◆ Task objective
Here are the records. Write out exactly the lines between the one holding "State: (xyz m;" and the one holding "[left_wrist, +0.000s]", inclusive.

━━ Data to process ━━

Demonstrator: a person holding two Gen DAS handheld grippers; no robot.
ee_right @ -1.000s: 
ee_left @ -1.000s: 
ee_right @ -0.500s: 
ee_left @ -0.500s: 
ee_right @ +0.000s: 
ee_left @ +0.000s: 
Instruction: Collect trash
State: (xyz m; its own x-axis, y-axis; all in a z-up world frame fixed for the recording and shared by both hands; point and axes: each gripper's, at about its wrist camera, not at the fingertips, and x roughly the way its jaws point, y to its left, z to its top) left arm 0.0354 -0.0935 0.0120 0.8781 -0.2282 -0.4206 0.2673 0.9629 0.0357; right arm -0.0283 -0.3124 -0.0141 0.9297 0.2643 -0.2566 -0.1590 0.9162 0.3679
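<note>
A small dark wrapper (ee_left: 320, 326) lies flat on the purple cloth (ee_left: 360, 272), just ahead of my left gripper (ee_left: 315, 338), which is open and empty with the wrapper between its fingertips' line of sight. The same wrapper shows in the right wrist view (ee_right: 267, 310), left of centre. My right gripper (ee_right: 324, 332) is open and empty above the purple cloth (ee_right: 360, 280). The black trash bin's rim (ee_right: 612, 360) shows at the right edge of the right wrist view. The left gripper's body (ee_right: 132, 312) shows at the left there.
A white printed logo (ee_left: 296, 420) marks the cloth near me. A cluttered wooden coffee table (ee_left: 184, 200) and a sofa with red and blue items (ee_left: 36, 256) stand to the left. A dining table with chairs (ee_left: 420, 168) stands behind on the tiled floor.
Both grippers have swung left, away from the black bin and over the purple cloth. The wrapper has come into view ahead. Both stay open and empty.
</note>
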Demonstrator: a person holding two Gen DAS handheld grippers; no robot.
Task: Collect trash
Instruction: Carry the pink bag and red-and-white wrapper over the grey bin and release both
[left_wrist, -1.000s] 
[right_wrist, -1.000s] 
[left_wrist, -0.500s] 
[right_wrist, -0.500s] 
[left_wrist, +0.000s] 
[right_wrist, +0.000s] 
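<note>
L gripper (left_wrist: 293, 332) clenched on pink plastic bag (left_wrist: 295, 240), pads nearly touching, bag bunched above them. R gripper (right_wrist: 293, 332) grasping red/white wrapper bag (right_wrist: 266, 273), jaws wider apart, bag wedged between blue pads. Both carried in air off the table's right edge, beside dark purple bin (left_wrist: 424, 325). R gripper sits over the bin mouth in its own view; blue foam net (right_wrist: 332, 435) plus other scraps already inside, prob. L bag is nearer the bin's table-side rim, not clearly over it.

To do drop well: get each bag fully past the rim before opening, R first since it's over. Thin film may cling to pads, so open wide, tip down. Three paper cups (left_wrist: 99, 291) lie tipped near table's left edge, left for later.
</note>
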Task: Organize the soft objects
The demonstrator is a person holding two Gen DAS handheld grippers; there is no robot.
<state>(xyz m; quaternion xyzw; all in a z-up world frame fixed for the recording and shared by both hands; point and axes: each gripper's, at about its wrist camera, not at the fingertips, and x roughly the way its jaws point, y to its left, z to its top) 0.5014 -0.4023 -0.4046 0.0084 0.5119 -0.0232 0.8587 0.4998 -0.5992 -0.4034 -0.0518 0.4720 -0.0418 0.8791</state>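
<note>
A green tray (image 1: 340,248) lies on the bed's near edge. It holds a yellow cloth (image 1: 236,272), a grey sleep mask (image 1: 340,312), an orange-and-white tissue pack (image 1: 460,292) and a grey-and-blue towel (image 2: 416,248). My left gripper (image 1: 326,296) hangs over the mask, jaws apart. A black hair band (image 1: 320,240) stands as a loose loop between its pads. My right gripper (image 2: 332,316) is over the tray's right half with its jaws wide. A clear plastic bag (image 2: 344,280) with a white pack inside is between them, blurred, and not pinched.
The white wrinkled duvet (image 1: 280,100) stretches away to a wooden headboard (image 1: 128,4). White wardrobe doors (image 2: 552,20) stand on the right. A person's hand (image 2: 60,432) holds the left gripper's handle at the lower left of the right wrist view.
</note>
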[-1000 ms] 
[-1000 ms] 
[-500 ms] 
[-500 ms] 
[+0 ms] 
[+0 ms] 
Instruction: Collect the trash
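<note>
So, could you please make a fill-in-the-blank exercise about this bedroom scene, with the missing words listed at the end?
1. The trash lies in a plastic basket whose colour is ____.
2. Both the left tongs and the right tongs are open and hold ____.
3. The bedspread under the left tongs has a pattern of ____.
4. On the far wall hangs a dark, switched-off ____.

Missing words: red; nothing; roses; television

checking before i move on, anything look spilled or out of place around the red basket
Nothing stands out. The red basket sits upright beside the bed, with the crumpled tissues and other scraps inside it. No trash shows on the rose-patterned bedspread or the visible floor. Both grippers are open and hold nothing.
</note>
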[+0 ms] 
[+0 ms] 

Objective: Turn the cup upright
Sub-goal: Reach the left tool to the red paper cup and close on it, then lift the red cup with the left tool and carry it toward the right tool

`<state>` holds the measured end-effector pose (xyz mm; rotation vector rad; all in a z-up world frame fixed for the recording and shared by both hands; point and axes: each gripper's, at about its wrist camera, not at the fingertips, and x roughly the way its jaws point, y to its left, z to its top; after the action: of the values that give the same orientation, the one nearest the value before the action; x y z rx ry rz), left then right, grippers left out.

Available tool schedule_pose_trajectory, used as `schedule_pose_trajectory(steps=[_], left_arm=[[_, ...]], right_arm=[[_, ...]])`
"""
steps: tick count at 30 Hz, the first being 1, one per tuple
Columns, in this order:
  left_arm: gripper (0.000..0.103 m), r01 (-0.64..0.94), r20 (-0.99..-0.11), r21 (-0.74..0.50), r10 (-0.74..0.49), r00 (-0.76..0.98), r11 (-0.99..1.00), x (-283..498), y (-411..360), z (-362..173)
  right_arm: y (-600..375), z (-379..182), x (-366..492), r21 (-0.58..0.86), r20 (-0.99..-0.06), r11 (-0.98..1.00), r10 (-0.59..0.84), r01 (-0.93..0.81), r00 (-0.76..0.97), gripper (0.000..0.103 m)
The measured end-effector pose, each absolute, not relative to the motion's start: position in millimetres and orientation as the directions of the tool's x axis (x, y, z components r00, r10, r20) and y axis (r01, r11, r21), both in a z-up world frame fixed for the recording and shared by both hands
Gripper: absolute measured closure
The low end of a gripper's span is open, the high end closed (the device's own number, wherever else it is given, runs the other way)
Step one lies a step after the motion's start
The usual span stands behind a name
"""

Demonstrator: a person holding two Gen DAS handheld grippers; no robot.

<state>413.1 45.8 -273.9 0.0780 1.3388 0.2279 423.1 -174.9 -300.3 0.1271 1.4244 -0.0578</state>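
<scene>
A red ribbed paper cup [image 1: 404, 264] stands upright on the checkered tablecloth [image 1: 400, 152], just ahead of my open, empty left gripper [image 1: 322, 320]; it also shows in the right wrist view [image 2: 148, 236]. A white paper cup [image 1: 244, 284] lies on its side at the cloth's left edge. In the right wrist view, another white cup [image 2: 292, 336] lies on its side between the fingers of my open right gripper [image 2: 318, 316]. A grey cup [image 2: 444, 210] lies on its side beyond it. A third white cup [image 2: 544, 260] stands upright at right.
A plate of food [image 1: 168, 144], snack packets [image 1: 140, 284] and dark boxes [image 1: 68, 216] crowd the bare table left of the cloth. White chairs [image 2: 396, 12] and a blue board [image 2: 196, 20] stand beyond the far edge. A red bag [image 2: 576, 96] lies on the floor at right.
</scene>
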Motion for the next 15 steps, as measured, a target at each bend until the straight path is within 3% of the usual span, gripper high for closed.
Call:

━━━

◆ Worked solution
State: (xyz m; its own x-axis, y-axis; all in a z-up world frame fixed for the recording and shared by both hands; point and axes: each gripper's, at about its wrist camera, not at the fingertips, and x roughly the way its jaws point, y to its left, z to its top) left arm 0.0354 -0.0935 0.0120 0.8781 -0.2282 -0.4206 0.2673 0.9629 0.0357; right arm -0.0283 -0.3124 -0.0141 0.9297 0.2643 -0.2566 -0.1590 0.9162 0.3679
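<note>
A small dark wrapper (ee_left: 320, 326) lies flat on the purple cloth (ee_left: 360, 272), just ahead of my left gripper (ee_left: 315, 338), which is open and empty with the wrapper between its fingertips' line of sight. The same wrapper shows in the right wrist view (ee_right: 267, 310), left of centre. My right gripper (ee_right: 324, 332) is open and empty above the purple cloth (ee_right: 360, 280). The black trash bin's rim (ee_right: 612, 360) shows at the right edge of the right wrist view. The left gripper's body (ee_right: 132, 312) shows at the left there.
A white printed logo (ee_left: 296, 420) marks the cloth near me. A cluttered wooden coffee table (ee_left: 184, 200) and a sofa with red and blue items (ee_left: 36, 256) stand to the left. A dining table with chairs (ee_left: 420, 168) stands behind on the tiled floor.
Both grippers have swung left, away from the black bin and over the purple cloth. The wrapper has come into view ahead. Both stay open and empty.
</note>
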Demonstrator: a person holding two Gen DAS handheld grippers; no robot.
Task: Collect trash
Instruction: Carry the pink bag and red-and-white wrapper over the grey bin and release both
[left_wrist, -1.000s] 
[right_wrist, -1.000s] 
[left_wrist, -0.500s] 
[right_wrist, -0.500s] 
[left_wrist, +0.000s] 

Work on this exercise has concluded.